The paper concludes by suggesting a number of sensible steps that Presidents can take to minimize the number and length of agency vacancies, such as seeking two-year commitments from political appointees and better preparing the Presidential Personnel Office for the wave of vacancies that come two years into a President’s term. Presidents may also want to consider naming a political appointee’s successor well in advance. This is currently a popular trend in both the NFL and college football where a head coach’s successor is often named two or three years in advance.
Football adopted this model to keep top talent from leaving for other, more immediate opportunities. Similarly, the Deputy Assistant AG for Antitrust might not pursue private sector opportunities if he has public assurance that he is next in line to head the Antitrust Division. This practice will also cut down on the length of vacancies because the successor’s nomination can be sent to the Senate the day the vacancy opens up. This is valuable because Professor O’Connell’s paper shows most of the lag in appointing a successor for a political post occurs before a nominee is chosen, not during the Senate confirmation process.
Furthermore, this may help mitigate inertia, confusion, and accountability concerns. An acting official will have more political will and capital both inside and outside his organization if it is known he will soon be the confirmed political appointee in that post. This model also preserves accountability to Congress because the acting official knows he will soon have to face a confirmation hearing and may not attain confirmation if he is not responsive to congressional desires.

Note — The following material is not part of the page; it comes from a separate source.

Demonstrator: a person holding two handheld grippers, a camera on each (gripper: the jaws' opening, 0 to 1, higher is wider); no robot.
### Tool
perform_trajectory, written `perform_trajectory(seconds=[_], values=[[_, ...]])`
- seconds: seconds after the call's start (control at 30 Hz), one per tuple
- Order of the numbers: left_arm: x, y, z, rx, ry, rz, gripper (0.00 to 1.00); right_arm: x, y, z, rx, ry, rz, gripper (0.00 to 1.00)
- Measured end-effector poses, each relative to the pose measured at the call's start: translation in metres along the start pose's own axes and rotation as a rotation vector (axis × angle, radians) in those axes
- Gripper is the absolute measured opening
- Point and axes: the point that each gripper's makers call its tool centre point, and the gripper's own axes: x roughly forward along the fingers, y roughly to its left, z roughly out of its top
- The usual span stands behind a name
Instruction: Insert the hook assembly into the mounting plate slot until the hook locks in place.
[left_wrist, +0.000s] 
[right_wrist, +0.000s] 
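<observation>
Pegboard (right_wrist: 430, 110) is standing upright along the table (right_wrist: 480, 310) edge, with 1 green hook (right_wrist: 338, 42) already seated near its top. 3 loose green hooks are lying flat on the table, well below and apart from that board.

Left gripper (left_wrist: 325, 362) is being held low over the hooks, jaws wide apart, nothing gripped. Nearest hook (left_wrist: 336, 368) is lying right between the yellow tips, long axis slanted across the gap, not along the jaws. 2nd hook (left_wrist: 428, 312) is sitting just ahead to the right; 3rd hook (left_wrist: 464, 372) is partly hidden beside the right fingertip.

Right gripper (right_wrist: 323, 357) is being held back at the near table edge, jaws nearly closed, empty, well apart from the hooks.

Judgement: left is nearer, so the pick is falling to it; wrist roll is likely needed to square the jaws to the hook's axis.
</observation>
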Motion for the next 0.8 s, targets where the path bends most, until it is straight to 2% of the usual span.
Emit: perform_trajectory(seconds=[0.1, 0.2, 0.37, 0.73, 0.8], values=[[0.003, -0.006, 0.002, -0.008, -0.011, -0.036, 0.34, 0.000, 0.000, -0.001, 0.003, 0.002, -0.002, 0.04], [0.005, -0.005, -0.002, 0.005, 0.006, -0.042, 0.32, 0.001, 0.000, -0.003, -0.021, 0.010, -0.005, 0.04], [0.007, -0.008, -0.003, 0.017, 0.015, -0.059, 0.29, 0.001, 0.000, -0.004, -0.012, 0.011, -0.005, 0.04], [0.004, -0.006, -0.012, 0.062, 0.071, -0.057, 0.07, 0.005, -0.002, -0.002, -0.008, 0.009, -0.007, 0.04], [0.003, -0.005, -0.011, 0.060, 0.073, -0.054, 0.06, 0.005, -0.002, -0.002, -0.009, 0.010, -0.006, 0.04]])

Finally, many participants were also intrigued by a suggestion in the paper that outside groups help fill lower-level political positions more rapidly. The idea is that AEI, the Center for American Progress, and other groups are already familiar with people qualified for these positions and can therefore provide a menu of names right after the election. This raises the usual concerns about capture, but it also raises interesting questions about stigmatization. Assuming Presidents have to disclose they located a nominee through AEI, otherwise uncontroversial nominees may be unfairly saddled with all of AEI’s ideological baggage.